Ein Jubiläum steht an: der 13. Film der Horrorfilmreihe Freitag der 13. steht bevor. Wie das Branchenmagazin "The Wrap" berichtet, haben Michael Bays Produktionsstudio "Platinum Dunes" und "Paramount"für den Reboot ein Auge auf den Regisseur David Bruckner geworfen. Über den Inhalt ist noch nichts weiter bekannt, aber nur mal ins Blaue geraten: eine Clique mit sehr gut aussehenden Teenagern feiert ausgelassen, einer von ihnen erkennt eine eindeutige Bedrohung aus der Ferne, wird von den anderen jedoch nicht ernst genommen, ehe alle Teens nach und nach niedergemetzelt werden.

Für die Regie wird nun David Bruckner gehandelt, der bereits Erfahrung in dem Genre vorweisen kann: Als Co-Regisseur von The Signal und Regisseur des Episodenfilms V/H/S (Segment: Amateur Night) konnte er offensichtlich die Produzenten von Freitag der 13. auf sich aufmerksam machen, obwohl die Filme keine besonders guten Reaktionen erhielten. Dass es den Produzenten aber nicht um gute Kritik, sondern um finanziellen Erfolg geht, sollte angesichts des letzten Freitag der 13.-Reboots aus dem Jahr 2009 einleuchten. Von der Kritik zerrissen, spielte der Horroraufguß bei einem moderaten 19-Mio.-Dollar-Budget weltweit ansehnliche 91 Mio. Dollar an den Kinokassen ein. Ein Nachfolger blieb aber dennoch aus, stattdessen wird der Brei erneut aufgewärmt.

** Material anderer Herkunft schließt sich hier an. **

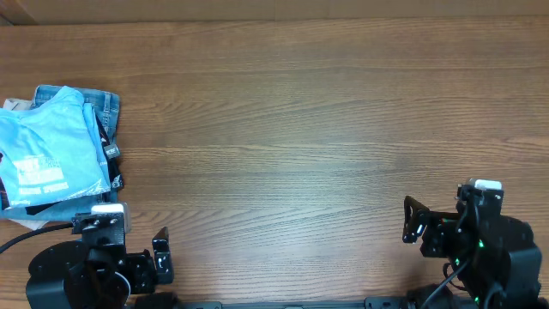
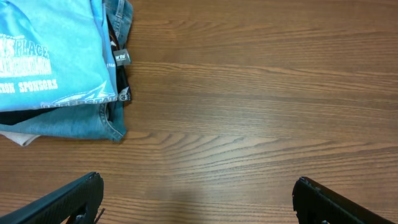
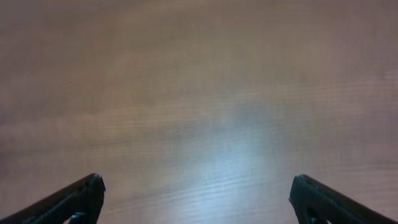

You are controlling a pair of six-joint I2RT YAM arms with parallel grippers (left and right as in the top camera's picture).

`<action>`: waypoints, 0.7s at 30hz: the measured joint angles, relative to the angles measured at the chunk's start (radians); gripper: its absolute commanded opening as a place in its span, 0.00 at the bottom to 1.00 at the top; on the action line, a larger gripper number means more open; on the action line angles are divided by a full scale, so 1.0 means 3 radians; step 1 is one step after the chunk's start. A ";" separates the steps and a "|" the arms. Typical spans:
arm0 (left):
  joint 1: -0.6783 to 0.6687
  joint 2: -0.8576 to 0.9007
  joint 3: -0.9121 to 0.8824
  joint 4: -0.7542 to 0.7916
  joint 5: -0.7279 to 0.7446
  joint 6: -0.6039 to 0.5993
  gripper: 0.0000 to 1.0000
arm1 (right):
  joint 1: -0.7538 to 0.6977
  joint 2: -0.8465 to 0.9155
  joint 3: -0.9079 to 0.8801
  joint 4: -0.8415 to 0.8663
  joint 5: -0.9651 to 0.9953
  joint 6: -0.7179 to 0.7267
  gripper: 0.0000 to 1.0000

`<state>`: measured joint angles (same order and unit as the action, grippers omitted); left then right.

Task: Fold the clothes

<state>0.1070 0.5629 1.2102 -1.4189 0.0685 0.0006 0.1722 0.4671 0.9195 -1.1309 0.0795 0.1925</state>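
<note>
Left claw [image 2: 198,180] gapes empty, T-shirt [image 2: 50,56] ahead-left of it; right claw [image 3: 196,179] likewise released.

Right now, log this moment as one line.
left tool: open, empty | right tool: open, empty | blue T-shirt: stacked above jeans, untouched

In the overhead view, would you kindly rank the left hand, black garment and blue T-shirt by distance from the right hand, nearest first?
1. left hand, bottom left.
2. black garment, left side, jutting rightward.
3. blue T-shirt, far left, on top.
</note>
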 measured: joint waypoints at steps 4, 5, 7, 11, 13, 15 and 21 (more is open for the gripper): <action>0.0000 0.0000 0.0000 0.0001 -0.0001 0.0000 1.00 | -0.0033 -0.0337 -0.0399 0.0683 -0.0015 -0.0202 1.00; 0.0000 0.0000 0.0000 0.0003 -0.0001 0.0000 1.00 | -0.0057 -0.0449 -0.0549 0.0853 -0.0018 -0.0249 1.00; 0.0000 0.0000 -0.0001 0.0001 -0.0001 0.0000 1.00 | -0.0092 -0.0627 -0.0807 0.1108 -0.0036 -0.0318 1.00; 0.0000 0.0000 -0.0006 -0.0001 -0.0001 0.0000 1.00 | -0.0149 -0.0998 -0.1390 0.1687 -0.0057 -0.0411 1.00; 0.0000 0.0000 -0.0006 -0.0001 -0.0001 0.0000 1.00 | -0.0170 -0.1180 -0.1651 0.1967 -0.0075 -0.0434 1.00; 0.0000 0.0000 -0.0009 0.0000 -0.0001 0.0000 1.00 | -0.0195 -0.1342 -0.1865 0.2202 -0.0090 -0.0453 1.00; 0.0000 0.0000 -0.0013 0.0001 -0.0001 0.0000 1.00 | -0.0280 -0.1508 -0.2317 0.2800 -0.0144 -0.0504 1.00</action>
<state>0.1070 0.5629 1.2064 -1.4185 0.0681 0.0006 0.0883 0.0147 0.2245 -0.2909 0.0364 0.0414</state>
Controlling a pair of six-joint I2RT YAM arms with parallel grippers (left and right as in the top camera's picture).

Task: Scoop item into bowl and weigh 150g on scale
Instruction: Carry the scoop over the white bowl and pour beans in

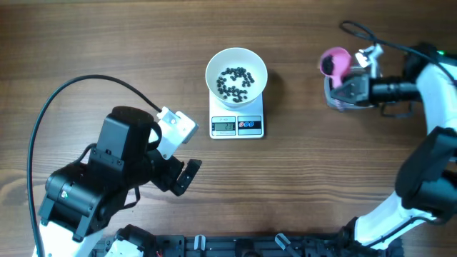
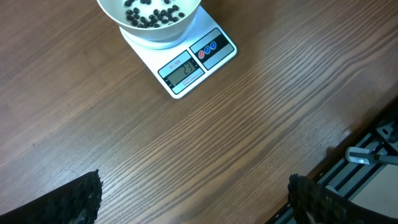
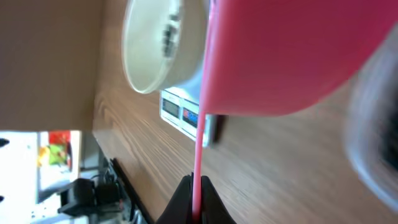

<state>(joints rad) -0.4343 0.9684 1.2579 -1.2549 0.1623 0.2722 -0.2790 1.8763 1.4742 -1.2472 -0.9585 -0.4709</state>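
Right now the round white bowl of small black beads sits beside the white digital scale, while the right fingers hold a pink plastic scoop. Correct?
Not quite: the round white bowl of small black beads sits on top of the white digital scale, not beside it, as the overhead view shows. The right fingers do hold the pink plastic scoop.

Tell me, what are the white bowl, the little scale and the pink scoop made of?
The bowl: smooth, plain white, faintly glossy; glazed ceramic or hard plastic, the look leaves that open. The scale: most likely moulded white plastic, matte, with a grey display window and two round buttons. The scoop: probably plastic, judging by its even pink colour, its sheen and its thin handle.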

Das Interesse von Platinum Dunes an David Bruckner kommt vielleicht auch nicht von ungefähr: In Branchenkreisen wird vermutet, dass der neue Freitag der 13. als Found-Footage-Film mit Wackelkamera à la Blair Witch Project oder REC daherkommen könnte. Bruckner hat in V/H/S hinreichende Erfahrung im Found-Footage-Genre gesammelt.

Am 13. März 2015, natürlich an einem Freitag, kehrt Jason Vorhees in die US-Kinos zurück.